→ **How to complete this task**:
Determine how many lines in the listing below contain "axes", then give only that number.

-- Information provided follows --

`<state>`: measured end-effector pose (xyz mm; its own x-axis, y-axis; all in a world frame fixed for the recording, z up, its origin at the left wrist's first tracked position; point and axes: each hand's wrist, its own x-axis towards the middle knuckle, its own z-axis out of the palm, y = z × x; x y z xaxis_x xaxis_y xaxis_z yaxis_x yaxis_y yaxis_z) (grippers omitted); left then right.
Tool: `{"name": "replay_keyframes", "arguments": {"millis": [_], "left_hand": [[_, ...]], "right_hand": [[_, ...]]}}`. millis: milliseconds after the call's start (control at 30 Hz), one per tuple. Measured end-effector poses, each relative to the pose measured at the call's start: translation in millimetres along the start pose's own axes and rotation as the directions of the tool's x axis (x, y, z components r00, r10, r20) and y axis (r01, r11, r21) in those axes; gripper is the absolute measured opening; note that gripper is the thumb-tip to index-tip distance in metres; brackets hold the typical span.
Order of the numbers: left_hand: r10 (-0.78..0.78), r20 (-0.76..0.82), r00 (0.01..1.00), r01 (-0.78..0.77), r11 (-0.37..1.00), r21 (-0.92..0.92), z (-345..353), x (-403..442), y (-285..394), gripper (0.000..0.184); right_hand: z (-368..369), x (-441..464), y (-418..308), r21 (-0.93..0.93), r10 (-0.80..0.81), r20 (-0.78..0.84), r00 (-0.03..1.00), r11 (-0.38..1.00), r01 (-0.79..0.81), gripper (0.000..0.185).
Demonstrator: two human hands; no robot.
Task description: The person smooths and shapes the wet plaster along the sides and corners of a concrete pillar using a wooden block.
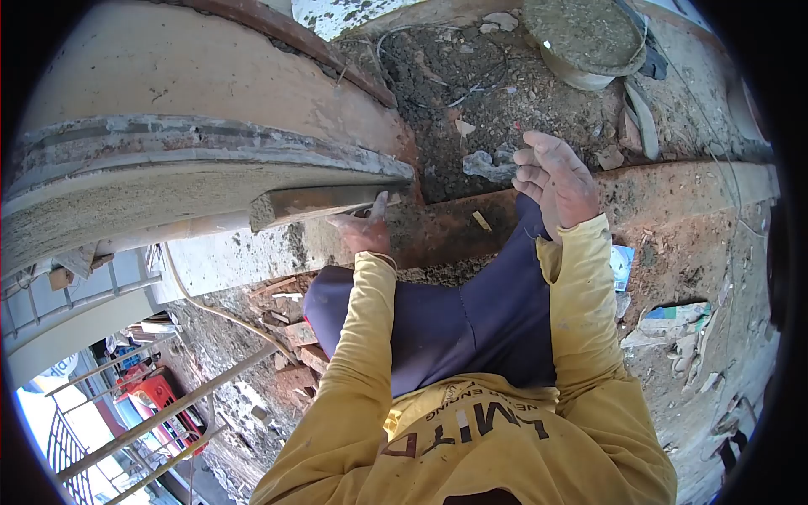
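My left hand (364, 229) is at the near end of a short wooden board (316, 202), its thumb and fingers round the board's edge. The board lies along the underside of a long plastered ledge (210, 168). My right hand (555, 178) is raised above my right knee, dusty, with its fingers bent loosely and the palm turned inward. Nothing shows in it. Below it, a small yellow piece (481, 220) lies on the reddish beam (446, 231).
A round tub (585, 42) of grey mix stands at the top right. Rubble, broken bricks (299, 370) and crumpled sacks (669, 324) lie about. Poles (168, 412) and a red vehicle (160, 400) show at the lower left. A hose (215, 307) crosses the ground.
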<state>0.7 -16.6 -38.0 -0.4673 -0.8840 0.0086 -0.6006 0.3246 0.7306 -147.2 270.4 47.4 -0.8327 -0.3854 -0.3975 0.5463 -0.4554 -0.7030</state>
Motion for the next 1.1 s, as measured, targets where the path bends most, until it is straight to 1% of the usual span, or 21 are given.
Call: {"name": "replay_keyframes", "arguments": {"millis": [33, 167, 233, 300, 333, 367, 433, 500, 533, 567, 633, 700, 733, 767, 833, 900, 933, 967, 1000, 1067, 1100], "left_hand": [[-0.007, -0.080, 0.997, 0.019, 0.989, 0.148, 5, -5, 2, 0.121], [-0.016, -0.132, 0.991, 0.046, 0.972, 0.230, -11, -3, 22, 0.109], [0.145, -0.056, 0.988, -0.154, 0.960, -0.235, -43, -17, 74, 0.089], [0.224, -0.098, 0.970, -0.238, 0.954, -0.183, -72, -14, 93, 0.075], [0.212, -0.091, 0.973, -0.230, 0.931, -0.285, -86, -18, 117, 0.071], [0.204, -0.094, 0.974, -0.223, 0.927, -0.302, -93, -17, 124, 0.072], [0.187, -0.145, 0.972, -0.212, 0.961, -0.178, -86, -19, 117, 0.077], [0.074, -0.107, 0.992, -0.075, 0.997, -0.007, -63, -11, 75, 0.086], [0.083, -0.074, 0.994, -0.087, 0.995, -0.045, -47, -18, 71, 0.090], [0.034, 0.005, 0.999, -0.032, 0.982, -0.189, -28, -21, 65, 0.091], [0.012, 0.044, 0.999, -0.001, 0.970, -0.244, 6, -14, 23, 0.090], [0.041, -0.061, 0.997, -0.042, 0.999, -0.017, 25, -11, -5, 0.090], [-0.068, 0.055, 0.996, 0.074, 0.990, -0.120, 17, -13, 7, 0.090], [-0.068, 0.020, 0.997, 0.070, 0.989, -0.129, 10, -16, 16, 0.090], [-0.033, 0.132, 0.991, 0.065, 0.967, -0.247, -6, -14, 32, 0.092], [0.172, -0.062, 0.983, -0.183, 0.938, -0.295, -17, -9, 33, 0.091], [0.125, -0.060, 0.990, -0.127, 0.992, -0.025, -54, -22, 79, 0.086], [0.033, 0.023, 0.999, -0.032, 0.998, -0.055, -65, -15, 75, 0.079], [-0.076, 0.085, 0.993, 0.078, 0.997, -0.021, -103, -22, 123, 0.073], [0.077, -0.090, 0.993, -0.079, 0.997, -0.022, -121, -15, 122, 0.072], [0.073, -0.131, 0.989, -0.077, 0.997, -0.022, -128, -14, 130, 0.072]], "right_hand": [[0, -1, 1, -0.005, 0.023, -0.009, 1.000, 1.000, -0.023, 0.031], [0, 2, 5, 0.010, -0.018, 0.018, 1.000, 1.000, 0.018, 0.033], [3, 3, 3, -0.014, 0.011, -0.013, 1.000, 1.000, -0.011, 0.032], [6, 5, 5, -0.026, 0.000, 0.019, 1.000, 1.000, 0.001, 0.032], [5, 6, 6, -0.029, 0.007, 0.021, 1.000, 1.000, -0.006, 0.032], [4, 6, 8, -0.027, 0.008, 0.029, 1.000, 1.000, -0.007, 0.032], [6, 8, 8, -0.024, 0.000, 0.046, 0.999, 1.000, 0.001, 0.032], [6, 7, 7, -0.025, -0.002, 0.021, 1.000, 1.000, 0.003, 0.031], [6, 6, 7, -0.026, -0.007, 0.024, 1.000, 1.000, 0.008, 0.031], [5, 8, 6, -0.025, -0.004, 0.022, 1.000, 1.000, 0.005, 0.031], [4, 7, 6, -0.025, 0.000, 0.019, 1.000, 1.000, 0.000, 0.030], [2, 5, 6, -0.029, 0.008, 0.016, 1.000, 1.000, -0.008, 0.030], [-1, 4, 6, -0.034, 0.011, 0.036, 0.999, 0.999, -0.010, 0.030], [-8, 4, 7, -0.034, 0.006, 0.029, 1.000, 0.999, -0.005, 0.032], [-15, 13, 13, -0.036, -0.013, 0.040, 0.999, 0.999, 0.014, 0.035], [-16, 14, 12, -0.090, -0.017, 0.029, 0.999, 0.996, 0.019, 0.038], [-12, 14, 9, -0.073, 0.029, -0.030, 0.999, 0.997, -0.031, 0.044], [-24, 22, 15, -0.101, 0.011, 0.007, 1.000, 0.995, -0.010, 0.047], [-26, 25, 15, -0.106, 0.011, 0.012, 1.000, 0.994, -0.010, 0.048], [-30, 32, 16, -0.139, 0.034, -0.010, 0.999, 0.990, -0.035, 0.051], [-24, 32, 14, -0.131, 0.046, -0.033, 0.998, 0.990, -0.050, 0.051]]}}
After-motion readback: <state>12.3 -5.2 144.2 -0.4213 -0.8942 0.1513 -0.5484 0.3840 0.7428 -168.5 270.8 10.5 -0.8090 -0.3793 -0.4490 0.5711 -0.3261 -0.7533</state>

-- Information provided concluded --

→ **Written response**:
2